# THE TASK
Going through the material below, please gather all lines with the word "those" in them.

# INPUT RECORDS
━━━━━━━━━━━━━━━━━━━━━━━━━━━━━━

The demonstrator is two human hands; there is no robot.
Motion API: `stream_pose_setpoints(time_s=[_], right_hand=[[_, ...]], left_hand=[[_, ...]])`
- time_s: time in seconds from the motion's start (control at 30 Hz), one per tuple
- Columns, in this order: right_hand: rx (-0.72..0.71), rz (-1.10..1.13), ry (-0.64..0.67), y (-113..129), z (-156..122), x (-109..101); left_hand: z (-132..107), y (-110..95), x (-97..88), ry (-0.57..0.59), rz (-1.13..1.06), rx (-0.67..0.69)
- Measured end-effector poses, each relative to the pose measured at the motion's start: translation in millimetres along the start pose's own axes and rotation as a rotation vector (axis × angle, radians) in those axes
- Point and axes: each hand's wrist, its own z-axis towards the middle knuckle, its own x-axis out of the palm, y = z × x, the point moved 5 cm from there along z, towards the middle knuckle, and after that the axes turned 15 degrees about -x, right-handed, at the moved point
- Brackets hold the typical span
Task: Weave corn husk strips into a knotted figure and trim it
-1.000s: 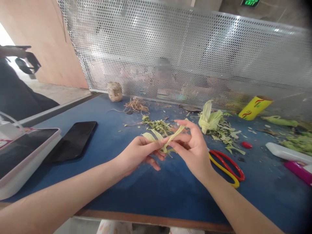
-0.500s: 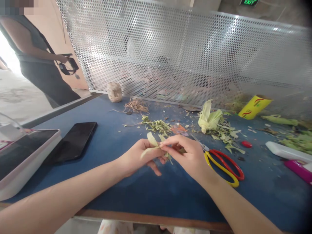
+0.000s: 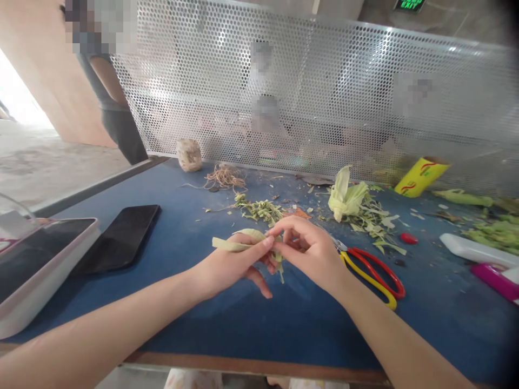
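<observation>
Over the middle of the blue table (image 3: 182, 237), my left hand (image 3: 231, 265) and my right hand (image 3: 308, 251) meet fingertip to fingertip. Both pinch a pale green husk strip (image 3: 235, 242). One end of it pokes out to the left above my left thumb; short ends hang down between the hands. Red-and-yellow scissors (image 3: 373, 273) lie on the table just right of my right hand.
A black phone (image 3: 117, 237) and a white tray-like device (image 3: 36, 265) sit at the left. Husk scraps (image 3: 259, 208), a husk bundle (image 3: 348, 197), tangled fibre (image 3: 223, 175), a yellow roll (image 3: 421, 175), a white bottle (image 3: 474, 251) and a pink item (image 3: 497, 278) lie around. A perforated metal screen (image 3: 284, 92) backs the table; a person stands beyond its left end.
The strip went from sticking up-right to folded over, with its end now pointing left. My hands drew closer and lower. The person at the left walked toward the screen.
</observation>
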Motion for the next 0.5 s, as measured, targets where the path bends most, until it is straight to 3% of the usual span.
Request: stream_pose_setpoints(time_s=[0.17, 0.33, 0.5], right_hand=[[0.109, 0.044, 0.067, -5.0, 1.3, 0.0], [-0.009, -0.126, 0.124, 1.3, 4.8, 1.8], [-0.074, -0.048, 0.020, 1.1, 3.5, 1.6]], left_hand=[[-0.6, -0.8, 1.2, -0.026, 0.073, 0.001], [-0.8, 1.8, 2.8, -0.097, 0.239, -0.033], [-2.3, -0.7, 8.2, -0.067, 0.313, -0.025]])
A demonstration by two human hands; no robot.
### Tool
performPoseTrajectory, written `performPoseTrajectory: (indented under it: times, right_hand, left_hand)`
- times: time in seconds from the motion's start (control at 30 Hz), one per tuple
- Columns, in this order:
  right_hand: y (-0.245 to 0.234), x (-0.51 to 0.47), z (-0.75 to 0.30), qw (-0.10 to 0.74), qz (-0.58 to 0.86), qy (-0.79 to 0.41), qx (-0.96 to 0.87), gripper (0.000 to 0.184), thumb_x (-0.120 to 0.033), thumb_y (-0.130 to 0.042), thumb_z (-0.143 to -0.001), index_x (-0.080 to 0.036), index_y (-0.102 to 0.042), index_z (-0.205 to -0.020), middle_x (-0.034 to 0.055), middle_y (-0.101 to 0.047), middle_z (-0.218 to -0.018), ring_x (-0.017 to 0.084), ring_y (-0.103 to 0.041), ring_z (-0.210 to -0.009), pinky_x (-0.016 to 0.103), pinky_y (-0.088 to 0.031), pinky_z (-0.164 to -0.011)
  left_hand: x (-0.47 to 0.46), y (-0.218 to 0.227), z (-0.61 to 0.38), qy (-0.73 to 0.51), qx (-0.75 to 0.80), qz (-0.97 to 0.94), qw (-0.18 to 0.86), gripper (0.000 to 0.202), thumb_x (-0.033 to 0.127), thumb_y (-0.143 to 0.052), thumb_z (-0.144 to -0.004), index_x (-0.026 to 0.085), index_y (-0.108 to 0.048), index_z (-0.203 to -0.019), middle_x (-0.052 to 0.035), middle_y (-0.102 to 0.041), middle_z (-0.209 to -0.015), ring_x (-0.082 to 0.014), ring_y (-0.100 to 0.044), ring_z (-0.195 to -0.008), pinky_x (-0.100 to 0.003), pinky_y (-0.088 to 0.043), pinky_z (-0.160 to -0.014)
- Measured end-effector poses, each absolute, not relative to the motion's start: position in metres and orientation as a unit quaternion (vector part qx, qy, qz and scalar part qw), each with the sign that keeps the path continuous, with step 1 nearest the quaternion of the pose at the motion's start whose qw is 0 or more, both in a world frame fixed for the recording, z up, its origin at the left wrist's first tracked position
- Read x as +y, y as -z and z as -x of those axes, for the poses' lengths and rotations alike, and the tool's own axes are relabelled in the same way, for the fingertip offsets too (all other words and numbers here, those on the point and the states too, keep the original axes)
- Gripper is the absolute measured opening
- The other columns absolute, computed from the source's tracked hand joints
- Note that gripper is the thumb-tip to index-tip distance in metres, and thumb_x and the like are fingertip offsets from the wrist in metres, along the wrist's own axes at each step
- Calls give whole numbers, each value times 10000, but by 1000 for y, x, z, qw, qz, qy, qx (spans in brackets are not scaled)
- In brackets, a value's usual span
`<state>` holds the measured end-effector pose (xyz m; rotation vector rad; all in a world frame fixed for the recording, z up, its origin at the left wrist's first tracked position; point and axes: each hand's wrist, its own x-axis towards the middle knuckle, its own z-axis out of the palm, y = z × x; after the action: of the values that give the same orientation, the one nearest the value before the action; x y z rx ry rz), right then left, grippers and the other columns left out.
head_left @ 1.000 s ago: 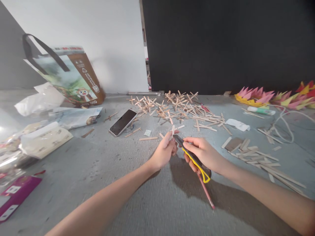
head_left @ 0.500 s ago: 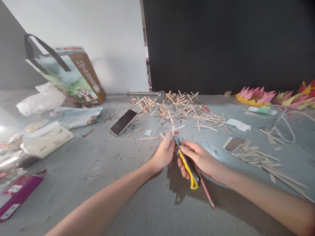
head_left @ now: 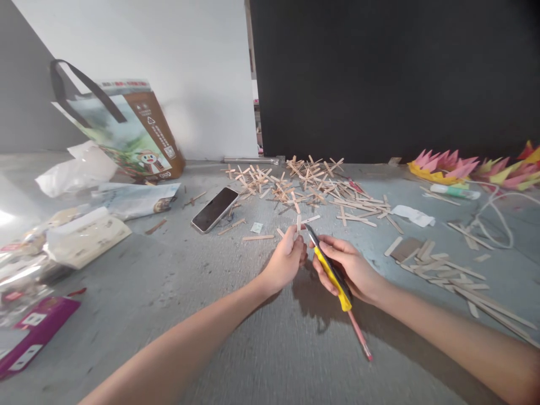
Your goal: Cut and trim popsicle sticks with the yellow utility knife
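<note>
My left hand (head_left: 287,260) is closed around a thin wooden craft stick (head_left: 299,223), whose pale end stands up above the fingers. Just to its right, my right hand (head_left: 343,264) grips a yellow and black utility knife (head_left: 329,271). The knife's tip points up and left, close to the stick but apart from it. Below the knife's lower end, a pink pencil (head_left: 360,336) slants down; I cannot tell whether it lies on the surface or is in the hand. Loose craft sticks lie ahead of both hands.
A heap of crossed sticks (head_left: 310,177) lies ahead, with more loose sticks (head_left: 451,273) at the right. To the left are a phone (head_left: 215,210), a carrier bag (head_left: 139,135) and plastic packets (head_left: 86,239). Folded paper petals (head_left: 442,166) and a white cable (head_left: 506,219) lie far right.
My right hand has drawn the knife slightly right, away from my left hand, and turned it in its grip. The left hand still holds the stick. The whole view has shifted slightly.
</note>
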<state>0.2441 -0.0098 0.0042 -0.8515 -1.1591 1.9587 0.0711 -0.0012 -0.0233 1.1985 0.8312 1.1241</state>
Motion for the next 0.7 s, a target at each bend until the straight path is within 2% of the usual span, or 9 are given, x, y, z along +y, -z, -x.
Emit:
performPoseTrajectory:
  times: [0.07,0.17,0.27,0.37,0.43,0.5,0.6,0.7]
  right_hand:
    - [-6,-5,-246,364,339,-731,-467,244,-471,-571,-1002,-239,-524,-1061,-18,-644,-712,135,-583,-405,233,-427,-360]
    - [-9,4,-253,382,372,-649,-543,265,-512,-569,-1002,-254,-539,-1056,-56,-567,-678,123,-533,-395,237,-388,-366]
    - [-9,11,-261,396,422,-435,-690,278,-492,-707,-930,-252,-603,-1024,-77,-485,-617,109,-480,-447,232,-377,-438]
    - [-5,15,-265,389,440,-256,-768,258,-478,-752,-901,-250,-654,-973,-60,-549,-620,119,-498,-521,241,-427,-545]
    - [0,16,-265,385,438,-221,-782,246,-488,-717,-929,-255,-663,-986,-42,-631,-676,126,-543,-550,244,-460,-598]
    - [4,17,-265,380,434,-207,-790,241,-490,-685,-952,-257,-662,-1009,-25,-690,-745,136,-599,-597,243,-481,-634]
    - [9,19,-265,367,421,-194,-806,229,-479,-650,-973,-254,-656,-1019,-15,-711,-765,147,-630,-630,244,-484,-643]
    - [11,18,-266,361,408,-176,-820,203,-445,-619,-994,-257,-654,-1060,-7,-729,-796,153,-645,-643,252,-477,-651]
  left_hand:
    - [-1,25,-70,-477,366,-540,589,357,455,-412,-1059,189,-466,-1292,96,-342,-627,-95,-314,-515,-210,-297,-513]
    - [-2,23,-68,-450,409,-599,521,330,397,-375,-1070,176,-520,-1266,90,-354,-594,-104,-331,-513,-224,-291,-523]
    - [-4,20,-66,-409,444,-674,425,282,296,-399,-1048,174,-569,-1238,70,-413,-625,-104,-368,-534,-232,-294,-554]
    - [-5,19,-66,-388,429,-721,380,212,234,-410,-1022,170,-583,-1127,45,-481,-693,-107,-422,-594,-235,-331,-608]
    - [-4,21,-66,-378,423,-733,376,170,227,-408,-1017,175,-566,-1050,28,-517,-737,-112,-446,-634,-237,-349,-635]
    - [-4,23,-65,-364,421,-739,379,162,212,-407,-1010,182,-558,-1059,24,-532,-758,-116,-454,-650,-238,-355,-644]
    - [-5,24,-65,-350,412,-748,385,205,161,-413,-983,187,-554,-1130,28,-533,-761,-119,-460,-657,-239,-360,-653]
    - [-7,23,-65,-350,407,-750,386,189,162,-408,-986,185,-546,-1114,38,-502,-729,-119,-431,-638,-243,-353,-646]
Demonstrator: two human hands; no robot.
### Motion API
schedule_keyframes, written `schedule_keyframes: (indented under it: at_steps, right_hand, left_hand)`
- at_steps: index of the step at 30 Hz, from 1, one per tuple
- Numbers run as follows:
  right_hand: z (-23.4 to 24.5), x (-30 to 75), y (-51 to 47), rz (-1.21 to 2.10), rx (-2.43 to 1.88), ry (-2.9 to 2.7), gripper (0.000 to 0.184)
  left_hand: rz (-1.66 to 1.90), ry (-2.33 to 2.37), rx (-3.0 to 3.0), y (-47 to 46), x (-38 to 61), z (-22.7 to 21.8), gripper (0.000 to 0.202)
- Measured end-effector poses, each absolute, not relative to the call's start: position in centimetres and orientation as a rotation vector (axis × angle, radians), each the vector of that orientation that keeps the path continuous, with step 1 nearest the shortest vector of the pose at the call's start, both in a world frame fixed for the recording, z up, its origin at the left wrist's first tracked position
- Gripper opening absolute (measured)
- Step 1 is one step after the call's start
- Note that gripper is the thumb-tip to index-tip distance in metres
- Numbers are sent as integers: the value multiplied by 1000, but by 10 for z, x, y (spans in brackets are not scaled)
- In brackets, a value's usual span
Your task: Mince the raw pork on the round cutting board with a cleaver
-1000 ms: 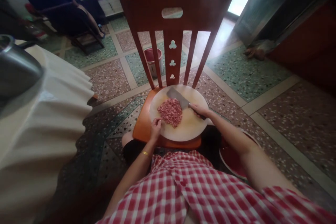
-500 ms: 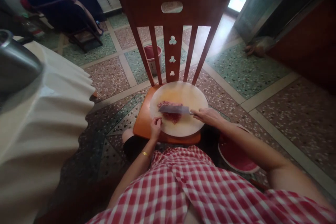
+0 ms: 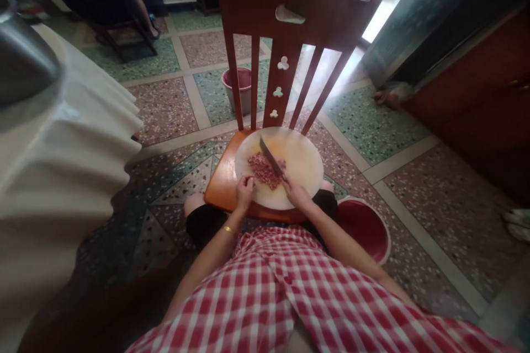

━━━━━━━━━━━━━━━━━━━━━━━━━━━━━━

# PROBLEM SOLUTION
- Measured end-effector poses, each relative to the pose measured at the motion's start: translation in millimetres along the start pose's own axes and rotation as a rotation vector (axis × angle, radians) in those axes
- Read x as +y, y as -z and z as -x of those axes, for the poses' lengths and rotations alike, and the tool's own axes are relabelled in the same way, for the fingertip offsets too (all other words and numbers here, those on the point and the states too, keep the original axes)

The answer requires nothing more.